> _About this exercise_
Of the entries below, restate word for word only the section that runs from the line with "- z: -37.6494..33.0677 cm" to the line with "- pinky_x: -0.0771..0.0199", counting both ends.

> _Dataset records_
--
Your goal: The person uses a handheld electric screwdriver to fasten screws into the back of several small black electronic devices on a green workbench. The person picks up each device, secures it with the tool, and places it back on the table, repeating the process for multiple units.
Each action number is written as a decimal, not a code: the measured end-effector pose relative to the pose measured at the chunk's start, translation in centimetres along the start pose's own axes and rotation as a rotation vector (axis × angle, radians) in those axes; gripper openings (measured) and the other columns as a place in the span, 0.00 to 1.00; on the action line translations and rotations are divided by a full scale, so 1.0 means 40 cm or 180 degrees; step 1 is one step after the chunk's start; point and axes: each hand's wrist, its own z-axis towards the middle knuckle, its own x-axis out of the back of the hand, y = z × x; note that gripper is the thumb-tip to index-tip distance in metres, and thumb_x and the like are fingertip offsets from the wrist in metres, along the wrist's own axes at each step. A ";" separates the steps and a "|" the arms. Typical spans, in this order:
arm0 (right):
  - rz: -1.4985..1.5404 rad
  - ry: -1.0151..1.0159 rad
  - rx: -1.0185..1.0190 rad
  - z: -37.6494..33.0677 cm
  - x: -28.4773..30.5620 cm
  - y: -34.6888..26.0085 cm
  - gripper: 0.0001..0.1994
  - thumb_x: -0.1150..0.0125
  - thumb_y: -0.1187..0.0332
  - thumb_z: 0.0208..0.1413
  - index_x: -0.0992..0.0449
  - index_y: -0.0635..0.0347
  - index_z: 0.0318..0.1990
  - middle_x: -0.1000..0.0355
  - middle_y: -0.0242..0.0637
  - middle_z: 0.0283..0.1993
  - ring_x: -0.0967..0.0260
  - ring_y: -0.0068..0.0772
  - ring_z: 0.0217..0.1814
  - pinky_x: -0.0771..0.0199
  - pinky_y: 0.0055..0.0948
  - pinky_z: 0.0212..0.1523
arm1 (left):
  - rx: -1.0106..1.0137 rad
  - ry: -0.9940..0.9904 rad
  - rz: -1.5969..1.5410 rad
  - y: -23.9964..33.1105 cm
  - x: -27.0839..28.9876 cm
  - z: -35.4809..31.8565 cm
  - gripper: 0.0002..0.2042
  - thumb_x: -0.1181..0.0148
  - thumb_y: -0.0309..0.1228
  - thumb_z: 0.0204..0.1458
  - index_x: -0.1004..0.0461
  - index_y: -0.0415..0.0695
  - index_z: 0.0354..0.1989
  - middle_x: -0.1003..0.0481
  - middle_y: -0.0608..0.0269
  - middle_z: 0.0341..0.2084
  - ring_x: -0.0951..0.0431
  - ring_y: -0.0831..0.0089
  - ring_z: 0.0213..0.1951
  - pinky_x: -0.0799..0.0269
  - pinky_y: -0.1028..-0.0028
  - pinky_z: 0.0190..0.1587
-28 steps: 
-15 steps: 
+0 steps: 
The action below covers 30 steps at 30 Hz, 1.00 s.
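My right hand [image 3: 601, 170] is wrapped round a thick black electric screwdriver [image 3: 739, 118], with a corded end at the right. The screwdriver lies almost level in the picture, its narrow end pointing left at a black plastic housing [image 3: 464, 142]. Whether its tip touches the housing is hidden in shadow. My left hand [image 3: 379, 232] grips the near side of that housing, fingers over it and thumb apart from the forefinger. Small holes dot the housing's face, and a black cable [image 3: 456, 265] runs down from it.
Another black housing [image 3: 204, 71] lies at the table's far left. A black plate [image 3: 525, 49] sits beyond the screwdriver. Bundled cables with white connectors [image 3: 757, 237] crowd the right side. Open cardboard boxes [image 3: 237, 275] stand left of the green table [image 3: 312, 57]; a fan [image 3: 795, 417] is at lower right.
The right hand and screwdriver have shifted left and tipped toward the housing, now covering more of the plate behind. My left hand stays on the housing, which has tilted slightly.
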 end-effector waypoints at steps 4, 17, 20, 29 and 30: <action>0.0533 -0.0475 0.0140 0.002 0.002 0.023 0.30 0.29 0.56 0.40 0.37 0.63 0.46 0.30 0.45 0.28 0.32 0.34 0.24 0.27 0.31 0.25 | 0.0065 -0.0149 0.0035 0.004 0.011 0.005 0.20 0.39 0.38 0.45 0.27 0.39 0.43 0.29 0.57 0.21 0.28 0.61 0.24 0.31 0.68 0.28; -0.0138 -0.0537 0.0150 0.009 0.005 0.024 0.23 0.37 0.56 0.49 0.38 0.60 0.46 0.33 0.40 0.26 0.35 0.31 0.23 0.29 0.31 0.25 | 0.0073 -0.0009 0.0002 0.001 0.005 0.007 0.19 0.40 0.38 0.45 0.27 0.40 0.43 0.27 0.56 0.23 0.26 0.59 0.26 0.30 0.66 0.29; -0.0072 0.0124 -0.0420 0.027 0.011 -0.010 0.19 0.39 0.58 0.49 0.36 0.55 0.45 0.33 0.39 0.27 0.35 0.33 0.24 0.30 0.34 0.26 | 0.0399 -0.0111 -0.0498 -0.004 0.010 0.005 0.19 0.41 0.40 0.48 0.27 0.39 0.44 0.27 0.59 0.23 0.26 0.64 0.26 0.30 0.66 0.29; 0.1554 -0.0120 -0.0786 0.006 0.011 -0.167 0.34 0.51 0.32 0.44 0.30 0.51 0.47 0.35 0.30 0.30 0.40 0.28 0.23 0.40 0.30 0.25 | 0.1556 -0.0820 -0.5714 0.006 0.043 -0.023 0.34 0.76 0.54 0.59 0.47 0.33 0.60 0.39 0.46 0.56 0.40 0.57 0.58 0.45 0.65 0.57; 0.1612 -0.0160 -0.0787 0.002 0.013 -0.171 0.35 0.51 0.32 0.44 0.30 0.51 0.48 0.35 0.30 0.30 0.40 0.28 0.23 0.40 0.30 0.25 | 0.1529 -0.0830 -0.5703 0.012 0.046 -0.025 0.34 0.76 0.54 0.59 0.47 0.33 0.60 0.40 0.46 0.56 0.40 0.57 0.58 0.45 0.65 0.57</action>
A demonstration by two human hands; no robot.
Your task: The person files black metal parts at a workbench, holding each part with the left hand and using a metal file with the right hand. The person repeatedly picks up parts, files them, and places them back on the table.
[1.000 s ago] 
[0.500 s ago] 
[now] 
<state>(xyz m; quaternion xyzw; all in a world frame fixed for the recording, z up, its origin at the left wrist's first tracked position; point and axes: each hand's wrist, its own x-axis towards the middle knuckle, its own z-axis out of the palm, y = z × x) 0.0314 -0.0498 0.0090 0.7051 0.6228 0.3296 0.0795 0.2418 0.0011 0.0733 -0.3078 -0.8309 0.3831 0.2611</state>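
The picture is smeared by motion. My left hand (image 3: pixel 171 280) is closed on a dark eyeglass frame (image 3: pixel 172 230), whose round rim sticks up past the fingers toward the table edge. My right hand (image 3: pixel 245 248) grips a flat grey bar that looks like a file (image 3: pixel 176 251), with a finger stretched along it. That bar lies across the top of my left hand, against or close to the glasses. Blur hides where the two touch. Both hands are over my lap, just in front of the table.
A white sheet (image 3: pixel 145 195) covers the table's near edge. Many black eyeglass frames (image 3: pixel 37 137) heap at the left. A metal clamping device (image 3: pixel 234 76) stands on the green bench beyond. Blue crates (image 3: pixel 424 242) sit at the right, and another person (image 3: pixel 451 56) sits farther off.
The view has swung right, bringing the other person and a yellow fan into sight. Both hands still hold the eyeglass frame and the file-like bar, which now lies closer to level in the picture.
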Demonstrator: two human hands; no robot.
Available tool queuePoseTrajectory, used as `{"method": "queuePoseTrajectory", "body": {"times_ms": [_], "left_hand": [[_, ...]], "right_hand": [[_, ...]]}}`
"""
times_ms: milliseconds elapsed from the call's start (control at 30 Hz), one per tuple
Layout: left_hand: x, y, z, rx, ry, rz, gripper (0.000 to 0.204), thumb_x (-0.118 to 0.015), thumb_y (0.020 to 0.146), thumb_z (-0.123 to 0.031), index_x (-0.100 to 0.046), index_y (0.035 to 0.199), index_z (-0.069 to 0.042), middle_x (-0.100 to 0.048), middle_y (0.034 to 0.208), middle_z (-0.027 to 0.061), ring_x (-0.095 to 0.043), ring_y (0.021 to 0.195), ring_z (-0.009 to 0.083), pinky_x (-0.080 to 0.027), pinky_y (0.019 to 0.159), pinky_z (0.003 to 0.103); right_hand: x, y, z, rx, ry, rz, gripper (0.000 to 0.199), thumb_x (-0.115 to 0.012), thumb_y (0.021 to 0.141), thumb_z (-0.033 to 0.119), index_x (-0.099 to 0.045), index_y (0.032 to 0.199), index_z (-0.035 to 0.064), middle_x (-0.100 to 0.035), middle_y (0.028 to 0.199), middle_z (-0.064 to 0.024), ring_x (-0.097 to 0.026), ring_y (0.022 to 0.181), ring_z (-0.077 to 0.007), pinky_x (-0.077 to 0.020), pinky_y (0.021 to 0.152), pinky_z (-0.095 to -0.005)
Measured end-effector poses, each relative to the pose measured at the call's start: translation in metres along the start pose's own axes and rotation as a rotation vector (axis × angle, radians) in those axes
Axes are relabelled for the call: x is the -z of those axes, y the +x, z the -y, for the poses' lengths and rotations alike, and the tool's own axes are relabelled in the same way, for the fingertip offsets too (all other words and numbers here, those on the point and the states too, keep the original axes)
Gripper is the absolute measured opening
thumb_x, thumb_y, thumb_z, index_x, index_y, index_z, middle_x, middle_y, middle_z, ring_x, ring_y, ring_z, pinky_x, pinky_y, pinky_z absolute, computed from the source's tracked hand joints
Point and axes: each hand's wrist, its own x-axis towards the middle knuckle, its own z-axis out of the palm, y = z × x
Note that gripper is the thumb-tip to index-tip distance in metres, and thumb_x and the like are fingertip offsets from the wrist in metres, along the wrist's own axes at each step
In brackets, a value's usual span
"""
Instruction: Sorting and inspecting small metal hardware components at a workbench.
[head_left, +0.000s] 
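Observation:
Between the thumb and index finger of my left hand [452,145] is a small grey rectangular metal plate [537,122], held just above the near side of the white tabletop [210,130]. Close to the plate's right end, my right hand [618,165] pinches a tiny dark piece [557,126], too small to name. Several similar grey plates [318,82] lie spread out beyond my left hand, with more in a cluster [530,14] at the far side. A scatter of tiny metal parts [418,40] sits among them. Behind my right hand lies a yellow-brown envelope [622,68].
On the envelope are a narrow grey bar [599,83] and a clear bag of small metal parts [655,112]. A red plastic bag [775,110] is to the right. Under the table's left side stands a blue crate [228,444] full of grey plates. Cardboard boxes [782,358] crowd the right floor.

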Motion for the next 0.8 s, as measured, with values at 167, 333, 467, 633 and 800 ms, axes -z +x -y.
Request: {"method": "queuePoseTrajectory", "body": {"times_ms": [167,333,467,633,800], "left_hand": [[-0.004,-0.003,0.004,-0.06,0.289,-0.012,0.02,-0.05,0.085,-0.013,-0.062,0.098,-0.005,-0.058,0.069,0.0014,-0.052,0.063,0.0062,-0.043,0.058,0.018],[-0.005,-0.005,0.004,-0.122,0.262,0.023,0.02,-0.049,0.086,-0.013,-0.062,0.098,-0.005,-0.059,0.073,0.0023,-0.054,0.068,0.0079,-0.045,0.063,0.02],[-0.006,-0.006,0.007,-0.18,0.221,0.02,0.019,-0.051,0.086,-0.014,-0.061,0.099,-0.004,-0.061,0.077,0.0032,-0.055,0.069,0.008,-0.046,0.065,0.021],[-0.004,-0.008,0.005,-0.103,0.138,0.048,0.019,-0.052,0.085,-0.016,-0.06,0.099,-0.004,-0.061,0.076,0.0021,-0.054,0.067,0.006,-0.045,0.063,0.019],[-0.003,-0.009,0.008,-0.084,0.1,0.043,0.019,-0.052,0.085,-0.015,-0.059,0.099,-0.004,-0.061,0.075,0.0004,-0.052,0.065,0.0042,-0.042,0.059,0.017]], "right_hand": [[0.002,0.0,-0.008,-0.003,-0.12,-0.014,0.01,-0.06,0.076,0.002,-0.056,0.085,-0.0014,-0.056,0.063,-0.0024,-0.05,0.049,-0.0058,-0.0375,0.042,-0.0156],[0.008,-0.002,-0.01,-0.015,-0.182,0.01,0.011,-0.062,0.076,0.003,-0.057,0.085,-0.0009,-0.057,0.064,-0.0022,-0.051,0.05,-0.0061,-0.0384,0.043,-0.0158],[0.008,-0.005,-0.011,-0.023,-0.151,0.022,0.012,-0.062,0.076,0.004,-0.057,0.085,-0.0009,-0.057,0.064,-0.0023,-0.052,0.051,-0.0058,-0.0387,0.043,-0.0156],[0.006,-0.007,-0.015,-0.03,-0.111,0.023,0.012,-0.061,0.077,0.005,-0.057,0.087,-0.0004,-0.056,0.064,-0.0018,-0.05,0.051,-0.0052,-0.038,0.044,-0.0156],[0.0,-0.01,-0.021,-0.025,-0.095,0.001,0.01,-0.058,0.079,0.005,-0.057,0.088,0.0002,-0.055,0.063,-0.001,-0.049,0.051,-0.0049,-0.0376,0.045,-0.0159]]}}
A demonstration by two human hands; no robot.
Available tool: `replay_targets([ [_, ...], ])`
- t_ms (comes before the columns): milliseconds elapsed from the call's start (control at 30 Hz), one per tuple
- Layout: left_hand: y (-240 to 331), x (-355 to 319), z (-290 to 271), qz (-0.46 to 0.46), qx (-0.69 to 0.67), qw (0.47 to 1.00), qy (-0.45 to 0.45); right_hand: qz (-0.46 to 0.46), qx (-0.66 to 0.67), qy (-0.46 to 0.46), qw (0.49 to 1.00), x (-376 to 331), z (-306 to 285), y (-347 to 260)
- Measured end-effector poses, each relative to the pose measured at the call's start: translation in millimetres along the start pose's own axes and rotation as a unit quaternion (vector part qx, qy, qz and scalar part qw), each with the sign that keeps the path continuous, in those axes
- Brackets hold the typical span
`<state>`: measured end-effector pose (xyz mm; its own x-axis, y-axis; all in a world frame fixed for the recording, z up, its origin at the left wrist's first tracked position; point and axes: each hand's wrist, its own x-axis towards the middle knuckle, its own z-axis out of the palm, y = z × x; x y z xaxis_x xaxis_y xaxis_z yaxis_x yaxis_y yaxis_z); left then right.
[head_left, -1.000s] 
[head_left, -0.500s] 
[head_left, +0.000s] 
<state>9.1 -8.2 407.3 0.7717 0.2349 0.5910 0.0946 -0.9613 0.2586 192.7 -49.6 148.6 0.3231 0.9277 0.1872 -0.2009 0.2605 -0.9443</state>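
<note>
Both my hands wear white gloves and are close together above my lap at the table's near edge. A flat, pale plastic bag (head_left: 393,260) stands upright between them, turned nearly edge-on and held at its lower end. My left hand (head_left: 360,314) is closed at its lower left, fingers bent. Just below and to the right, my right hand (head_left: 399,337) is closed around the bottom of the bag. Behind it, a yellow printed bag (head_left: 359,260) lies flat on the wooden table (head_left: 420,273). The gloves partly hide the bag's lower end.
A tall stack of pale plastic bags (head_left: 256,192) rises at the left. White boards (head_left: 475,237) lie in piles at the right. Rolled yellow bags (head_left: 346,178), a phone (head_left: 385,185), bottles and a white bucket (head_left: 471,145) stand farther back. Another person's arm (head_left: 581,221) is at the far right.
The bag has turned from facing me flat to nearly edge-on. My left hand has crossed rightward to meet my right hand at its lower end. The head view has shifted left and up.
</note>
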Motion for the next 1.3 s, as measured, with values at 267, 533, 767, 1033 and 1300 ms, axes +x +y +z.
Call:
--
> _Response area_
  - z: -37.6494..33.0677 cm
  - x: -28.4773..30.5620 cm
  - y: -34.6888..26.0085 cm
  - gripper: 0.0001..0.1994
  - thumb_x: -0.1150..0.0125
  - thumb_y: -0.1187..0.0332
  - thumb_z: 0.0208..0.1413
  - index_x: -0.0992..0.0449
  - index_y: -0.0635..0.0347
  - index_z: 0.0318..0.1990
  - middle_x: -0.1000..0.0355
  - middle_y: -0.0242..0.0637
  - middle_z: 0.0283..0.1993
  - ring_x: -0.0967..0.0260
  - ring_y: -0.0068..0.0772
  - ring_z: 0.0217..0.1814
  - pinky_x: -0.0771..0.0199

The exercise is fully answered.